Saturday, April 10, 2010

Karl Rove and Howard Dean, UNLV April 9, 2010

UNLV’s Majorie Barrick Lecture Series has brought in a number of important guests in the past, but I do believe that these two were among the most prominent to date. The audience was certainly highly divided with a large and vocal number of extreme conservatives (moderator Jon Ralston made a Tea Partier joke, which they liked) but a good representation of the more left-leaning, as well.

While Ralston leans somewhat left himself, he went out of his way to placate Rove and often almost ignored Dean and really didn’t help to bring out any responses from him. Rove made a couple of comments trying to belittle Ralston for his views, though Ralston never gave an opinion about anything and certainly gave Dean a more difficult time than he did to Rove.

That said, Rove did come off and a much more accomplished public speaker, who was highly passionate and not afraid to be divisive (his first words after Dean’s opening comments were to the effect of “now this is the end of civility for the night”). As usual, Rove spun like mad, told plenty of lies and bullshit and pandered to the base (even going for the ancient “Gore invented the internet” joke – though he was obviously joking and not trying to say that Gore claimed this, unlike other republicans have done). At one point he went off on a rambling tangent about how upset he was that the youth of today were getting their news from the internet and not newspapers (presumably like the Wall Street Journal that he is writing for), as if that was a bad thing.

Dean, on the other hand, has never been a great speaker but still seemed very much off of his game here. He missed many, many chances to make good points and rebut Rove and even relied on non-sequitor pot-shots, which were really below him. Of course, he was at a disadvantage of having to defend Obama on many things that he doesn’t completely agree on, such as the health care bill, some weaknesses of the Stimulus plan (the fact that it should have gone farther than it did) and some of his foreign policy ideas.
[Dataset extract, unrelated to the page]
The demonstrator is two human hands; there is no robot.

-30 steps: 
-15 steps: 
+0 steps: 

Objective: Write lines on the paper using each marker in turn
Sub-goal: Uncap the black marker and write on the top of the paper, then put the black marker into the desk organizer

Dean wasn’t necessarily asked about his views on these items, but was asked to defend the Democrats in general or Obama in particular. Of course, his points were logical and overall well-made, but he did not have the passion that Rove had and did not debunk all of Roves lies and spins, which was unfortunate.

So, this was not the spirited debate that many had hoped and despite one person interrupted Rove from the audience (who was quickly silenced) and some odd-balls outside, there was little drama. Dean certainly did not change any conservatives’ minds this evening, or even enliven the liberal base, which is a shame.